WORK REQUEST:
Each line from the one containing "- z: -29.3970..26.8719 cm" to the end of the material below is to be restated exactly, with pictures skipped.

AVAILABLE DATA:
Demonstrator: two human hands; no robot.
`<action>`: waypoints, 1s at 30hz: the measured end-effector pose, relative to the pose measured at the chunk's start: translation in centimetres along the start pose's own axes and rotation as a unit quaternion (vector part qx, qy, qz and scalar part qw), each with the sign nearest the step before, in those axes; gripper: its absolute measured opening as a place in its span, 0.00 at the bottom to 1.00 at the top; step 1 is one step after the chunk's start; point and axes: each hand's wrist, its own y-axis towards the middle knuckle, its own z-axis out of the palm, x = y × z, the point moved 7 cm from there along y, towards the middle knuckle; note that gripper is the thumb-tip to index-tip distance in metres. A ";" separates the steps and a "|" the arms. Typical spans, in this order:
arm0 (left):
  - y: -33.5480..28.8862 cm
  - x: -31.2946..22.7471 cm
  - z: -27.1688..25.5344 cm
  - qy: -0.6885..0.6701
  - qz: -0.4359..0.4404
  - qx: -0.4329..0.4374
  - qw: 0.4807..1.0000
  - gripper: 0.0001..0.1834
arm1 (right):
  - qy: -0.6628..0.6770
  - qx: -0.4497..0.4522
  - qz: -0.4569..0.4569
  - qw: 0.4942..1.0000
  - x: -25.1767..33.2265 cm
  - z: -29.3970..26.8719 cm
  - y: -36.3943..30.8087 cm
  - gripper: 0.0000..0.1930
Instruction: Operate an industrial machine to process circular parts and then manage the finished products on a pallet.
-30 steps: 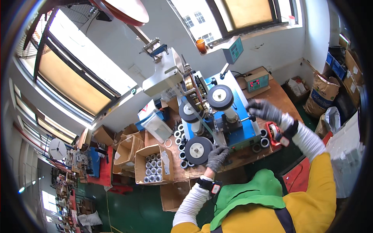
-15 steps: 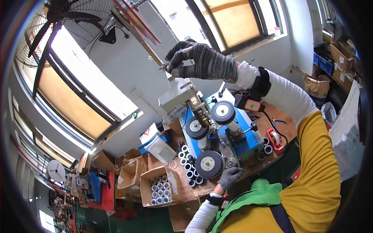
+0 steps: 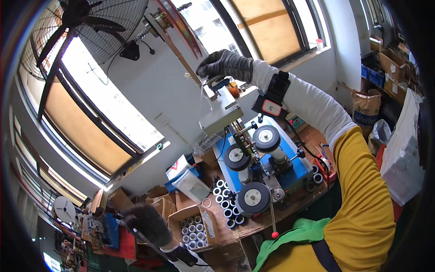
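My right hand (image 3: 226, 64), in a grey knit glove, is closed with fingertips pinched at the upper end of a benchtop machine's pale head (image 3: 222, 111). What it grips is too small to make out; a whitish strip (image 3: 202, 95) hangs beside the fingers. Below sit several black rollers (image 3: 254, 197) over a blue base plate (image 3: 224, 145). A lever with a red knob (image 3: 275, 235) points toward me, untouched. My left hand (image 3: 147, 224), in a dark glove, is off to the left before the cardboard boxes, smeared by motion. A thin greyish edge shows beside it, unclear whether held.
An open carton (image 3: 213, 222) holds several white-rimmed rolls; more rolls (image 3: 225, 204) stand on the bench beside the machine. A red tape dispenser (image 3: 333, 174) is at its right. A large fan (image 3: 74, 20) and a red-rimmed reel on an arm (image 3: 186, 31) stand beyond.
My left hand has left the lever by the front roller and swung left toward the cartons. My right hand stays up at the machine's head, its fingers now lower against it. The view has shifted slightly.
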 end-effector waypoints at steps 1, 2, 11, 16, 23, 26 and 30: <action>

ANSWER TO THE EXERCISE:
  - z: -29.3970..26.8719 cm
  - y: -36.3943..30.8087 cm
  - gripper: 0.0000..0.1930
Instruction: Operate an industrial machine to process circular parts and then manage the finished products on a pallet.
-30 steps: 
-15 steps: 
+0 steps: 
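My right hand (image 3: 226, 64), in a grey knit glove, is closed with fingertips pinched at the upper end of a benchtop machine's pale head (image 3: 222, 111). What it grips is too small to make out; a whitish strip (image 3: 202, 95) hangs beside the fingers. Below sit several black rollers (image 3: 254, 197) over a blue base plate (image 3: 224, 145). A lever with a red knob (image 3: 275, 235) points toward me, untouched. My left hand (image 3: 147, 224), in a dark glove, is off to the left before the cardboard boxes, smeared by motion. A thin greyish edge shows beside it, unclear whether held.
An open carton (image 3: 213, 222) holds several white-rimmed rolls; more rolls (image 3: 225, 204) stand on the bench beside the machine. A red tape dispenser (image 3: 333, 174) is at its right. A large fan (image 3: 74, 20) and a red-rimmed reel on an arm (image 3: 186, 31) stand beyond.
My left hand has left the lever by the front roller and swung left toward the cartons. My right hand stays up at the machine's head, its fingers now lower against it. The view has shifted slightly.
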 end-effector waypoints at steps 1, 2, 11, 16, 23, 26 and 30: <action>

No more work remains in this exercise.